* _What to work on_
Your answer should consist of each line from the data below that contains "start".

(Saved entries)
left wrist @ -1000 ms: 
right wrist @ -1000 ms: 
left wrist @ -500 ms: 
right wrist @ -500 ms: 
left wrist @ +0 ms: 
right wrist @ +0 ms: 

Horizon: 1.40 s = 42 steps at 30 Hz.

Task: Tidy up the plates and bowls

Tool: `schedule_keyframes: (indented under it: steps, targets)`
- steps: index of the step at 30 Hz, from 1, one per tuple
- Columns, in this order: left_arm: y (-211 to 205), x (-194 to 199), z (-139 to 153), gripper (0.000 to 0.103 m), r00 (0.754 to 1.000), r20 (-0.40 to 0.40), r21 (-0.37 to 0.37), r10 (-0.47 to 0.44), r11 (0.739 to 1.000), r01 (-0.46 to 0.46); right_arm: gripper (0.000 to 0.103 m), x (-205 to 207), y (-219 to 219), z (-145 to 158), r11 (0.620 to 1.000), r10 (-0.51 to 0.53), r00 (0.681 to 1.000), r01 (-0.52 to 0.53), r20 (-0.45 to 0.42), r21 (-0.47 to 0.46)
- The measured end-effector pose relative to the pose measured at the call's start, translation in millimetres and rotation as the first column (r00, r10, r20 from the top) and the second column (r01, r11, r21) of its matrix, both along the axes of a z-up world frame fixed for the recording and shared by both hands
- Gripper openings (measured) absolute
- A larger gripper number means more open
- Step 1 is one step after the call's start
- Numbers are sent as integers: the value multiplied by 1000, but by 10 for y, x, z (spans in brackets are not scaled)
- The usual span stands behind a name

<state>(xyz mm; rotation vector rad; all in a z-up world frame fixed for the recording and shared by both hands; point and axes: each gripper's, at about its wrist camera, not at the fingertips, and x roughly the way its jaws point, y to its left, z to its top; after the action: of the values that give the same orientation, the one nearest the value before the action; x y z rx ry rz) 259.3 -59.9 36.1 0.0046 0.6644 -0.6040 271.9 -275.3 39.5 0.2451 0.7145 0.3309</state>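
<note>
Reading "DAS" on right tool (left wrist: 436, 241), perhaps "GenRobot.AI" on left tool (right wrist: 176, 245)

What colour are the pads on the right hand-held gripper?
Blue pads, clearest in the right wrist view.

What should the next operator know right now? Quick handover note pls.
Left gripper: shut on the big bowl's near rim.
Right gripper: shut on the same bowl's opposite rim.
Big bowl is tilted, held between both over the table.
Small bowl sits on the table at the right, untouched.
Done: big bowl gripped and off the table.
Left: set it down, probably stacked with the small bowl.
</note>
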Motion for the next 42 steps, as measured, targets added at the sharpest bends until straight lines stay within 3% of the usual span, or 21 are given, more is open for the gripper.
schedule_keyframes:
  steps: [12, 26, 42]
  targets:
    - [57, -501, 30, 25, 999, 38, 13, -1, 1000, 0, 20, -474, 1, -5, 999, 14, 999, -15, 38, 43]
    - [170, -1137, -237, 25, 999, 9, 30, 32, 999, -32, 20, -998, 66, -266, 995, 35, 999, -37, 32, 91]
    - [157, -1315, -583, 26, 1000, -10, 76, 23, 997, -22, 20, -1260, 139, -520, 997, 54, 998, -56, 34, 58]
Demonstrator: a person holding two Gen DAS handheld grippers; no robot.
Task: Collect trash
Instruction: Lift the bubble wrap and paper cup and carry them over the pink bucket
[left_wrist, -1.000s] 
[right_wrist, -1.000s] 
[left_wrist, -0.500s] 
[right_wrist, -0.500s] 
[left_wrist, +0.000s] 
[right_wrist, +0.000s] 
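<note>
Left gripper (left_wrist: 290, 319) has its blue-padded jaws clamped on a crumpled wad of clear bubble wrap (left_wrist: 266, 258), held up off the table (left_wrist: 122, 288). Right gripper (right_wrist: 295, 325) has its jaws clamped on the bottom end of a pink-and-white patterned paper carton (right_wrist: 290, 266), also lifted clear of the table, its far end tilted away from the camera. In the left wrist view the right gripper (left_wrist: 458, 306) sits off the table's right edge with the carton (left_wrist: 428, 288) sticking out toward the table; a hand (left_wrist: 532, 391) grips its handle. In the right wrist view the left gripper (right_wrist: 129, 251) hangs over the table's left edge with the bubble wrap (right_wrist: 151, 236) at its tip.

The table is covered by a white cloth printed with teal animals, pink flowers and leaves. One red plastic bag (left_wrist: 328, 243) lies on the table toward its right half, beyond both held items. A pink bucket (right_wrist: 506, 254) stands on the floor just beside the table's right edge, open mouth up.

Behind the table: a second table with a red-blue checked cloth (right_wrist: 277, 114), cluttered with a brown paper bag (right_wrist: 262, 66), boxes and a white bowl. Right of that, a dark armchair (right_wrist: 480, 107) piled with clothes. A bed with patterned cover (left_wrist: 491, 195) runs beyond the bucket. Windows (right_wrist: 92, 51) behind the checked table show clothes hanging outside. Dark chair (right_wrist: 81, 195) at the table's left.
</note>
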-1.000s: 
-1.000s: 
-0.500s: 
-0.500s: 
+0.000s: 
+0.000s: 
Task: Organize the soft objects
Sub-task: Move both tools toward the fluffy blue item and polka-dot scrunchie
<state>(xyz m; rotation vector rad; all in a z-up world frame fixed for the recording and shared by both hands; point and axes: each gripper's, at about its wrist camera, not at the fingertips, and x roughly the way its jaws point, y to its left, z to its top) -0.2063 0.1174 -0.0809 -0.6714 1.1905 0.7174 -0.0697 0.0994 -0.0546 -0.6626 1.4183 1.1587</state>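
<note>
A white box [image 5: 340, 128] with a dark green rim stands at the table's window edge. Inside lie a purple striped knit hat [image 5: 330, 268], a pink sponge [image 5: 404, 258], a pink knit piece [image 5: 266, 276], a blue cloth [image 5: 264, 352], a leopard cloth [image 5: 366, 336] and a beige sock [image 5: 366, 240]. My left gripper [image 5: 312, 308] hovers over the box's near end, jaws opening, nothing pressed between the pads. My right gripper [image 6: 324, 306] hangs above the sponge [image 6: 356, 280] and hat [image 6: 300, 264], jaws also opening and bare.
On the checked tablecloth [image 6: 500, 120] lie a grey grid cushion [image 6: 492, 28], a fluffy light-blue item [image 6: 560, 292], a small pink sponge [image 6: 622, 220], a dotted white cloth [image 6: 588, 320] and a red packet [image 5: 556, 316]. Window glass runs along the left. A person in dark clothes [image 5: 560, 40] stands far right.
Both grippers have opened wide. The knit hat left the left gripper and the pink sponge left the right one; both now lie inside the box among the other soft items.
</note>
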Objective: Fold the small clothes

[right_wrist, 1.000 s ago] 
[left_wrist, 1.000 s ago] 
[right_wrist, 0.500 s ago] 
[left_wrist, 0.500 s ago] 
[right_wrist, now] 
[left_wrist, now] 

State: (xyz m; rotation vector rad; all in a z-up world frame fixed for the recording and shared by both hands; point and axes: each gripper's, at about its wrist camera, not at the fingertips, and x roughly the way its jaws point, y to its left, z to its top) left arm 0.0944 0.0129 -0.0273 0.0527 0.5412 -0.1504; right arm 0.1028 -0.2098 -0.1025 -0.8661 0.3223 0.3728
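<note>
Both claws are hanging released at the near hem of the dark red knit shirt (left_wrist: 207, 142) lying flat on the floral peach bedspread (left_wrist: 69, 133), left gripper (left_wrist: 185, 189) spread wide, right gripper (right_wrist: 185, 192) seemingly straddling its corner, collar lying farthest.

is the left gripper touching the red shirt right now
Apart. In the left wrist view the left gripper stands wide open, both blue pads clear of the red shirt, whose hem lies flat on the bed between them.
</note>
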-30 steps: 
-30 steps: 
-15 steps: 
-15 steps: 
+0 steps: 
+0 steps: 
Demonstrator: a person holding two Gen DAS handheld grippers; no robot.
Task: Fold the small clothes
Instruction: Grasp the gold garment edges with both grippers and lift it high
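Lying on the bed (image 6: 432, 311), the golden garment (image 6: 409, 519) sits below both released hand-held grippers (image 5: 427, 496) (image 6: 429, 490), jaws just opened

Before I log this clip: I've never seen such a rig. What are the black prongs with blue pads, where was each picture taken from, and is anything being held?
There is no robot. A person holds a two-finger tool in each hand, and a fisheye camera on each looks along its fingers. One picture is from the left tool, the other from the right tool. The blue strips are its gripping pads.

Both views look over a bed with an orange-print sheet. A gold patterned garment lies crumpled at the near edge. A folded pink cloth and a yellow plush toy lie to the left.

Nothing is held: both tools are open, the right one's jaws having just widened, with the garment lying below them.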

* _Result below_
- The measured end-effector pose relative to the pose measured at the call's start, translation in millimetres and rotation as the first column (r00, r10, r20 from the top) and the second column (r01, r11, r21) of its matrix, both along the axes of a z-up world frame fixed for the recording and shared by both hands
- Step 1 is one step after the call's start

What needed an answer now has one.